Odenkirk has been a loud Trump critic dating back several years. Just before the then long-shot GOP candidate was set to host Saturday Night Live in the fall of 2015, the former SNL writer accurately predicted that an hour and a half of live television was “not going to turn out well” for Trump, adding, “It’s not a good use of your time if you want to be president. You’re not a serious fucking person!”
After Trump was sworn in as president, Odenkirk told The Daily Beast that he was “worried” about the “instability that he brings to every moment of his life, and to our world, and our nation.”
And yet as much as Trump reminds Odenkirk of Saul, the actor stressed that he does not try to channel the president at all while playing him. “I still think of the Robert Evans voice and some of the agents that I’ve known in showbiz,” he explained.
With that in mind, Odenkirk does see a throughline from his first real acting role as a manipulative Hollywood agent on The Larry Sanders Show in the early 1990s to the character still known as Jimmy McGill on Better Call Saul. “Without a doubt, to me, Stevie Grant and Saul Goodman have a fair amount in common,” he said.
That seminal comedy series, and his performance on it, have been finding new fans of late thanks to the release of Judd Apatow’s Emmy-nominated two-part documentary about its creator and star, Garry Shandling.

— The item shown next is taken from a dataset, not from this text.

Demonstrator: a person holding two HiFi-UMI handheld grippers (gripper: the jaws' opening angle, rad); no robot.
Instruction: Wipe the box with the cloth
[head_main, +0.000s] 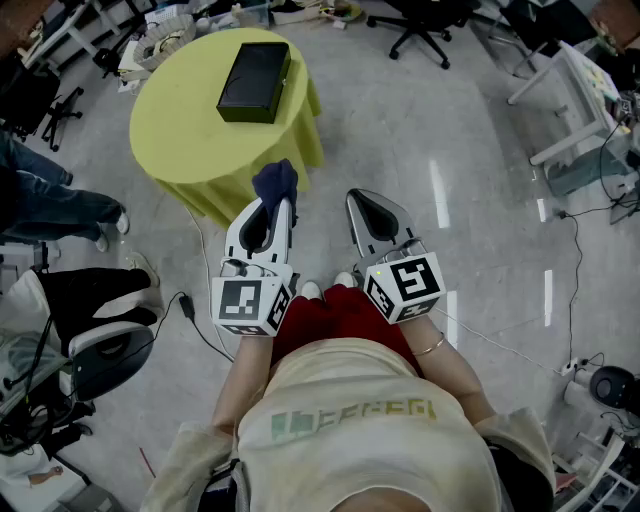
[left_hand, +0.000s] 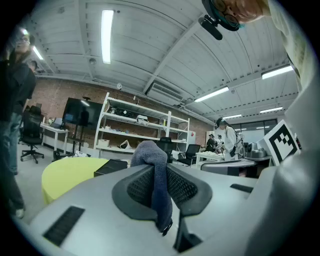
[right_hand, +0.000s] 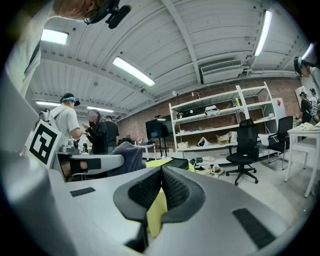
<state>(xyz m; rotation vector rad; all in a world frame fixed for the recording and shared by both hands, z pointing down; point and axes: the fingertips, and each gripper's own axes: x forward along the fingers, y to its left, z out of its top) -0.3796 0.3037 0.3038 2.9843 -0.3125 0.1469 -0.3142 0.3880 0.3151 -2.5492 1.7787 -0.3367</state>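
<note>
Carrying the cloth (head_main: 276, 183) toward the box (head_main: 255, 82) is the step in hand, I judge; the wiping itself is not yet begun. The left hand-held gripper (head_main: 282, 205) is clenched on the dark blue cloth. In its own view the fabric is pinched btw. the two pads, a bunch of it stands up above the jaws, and a short end hangs below. The right hand-held gripper (head_main: 362, 205) is clenched too, but on nothing. Its jaws meet, and the yellow seen in the slit is only the worktop cover behind.

The box, black and flat, lies on the round worktop (head_main: 175, 135) w/ a yellow-green cover, toward its far side and well apart from both grippers. The person stands off the near edge. In the head view the cloth overlaps this edge, but there is no contact w/ the box.

Next move, in my opinion: step closer or reach fwd. w/ the left arm, bring the bunched cloth down on the lid, then stroke across it. The box looks light and may slide on the cover, so the right hand-held gripper could press one edge to keep it in place.
</note>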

Odenkirk said he still has fond memories of playing basketball on the weekends at Shandling’s home and expressed regret that he began to lose touch with the comedian after his children were born.
“I knew Garry enough to know that I didn’t know him well enough,” Odenkirk said. “But I loved him. I saw him a few days before he passed away and we had a great conversation. And I know he was proud of me and what I’ve been allowed to do in the dramatic world here.”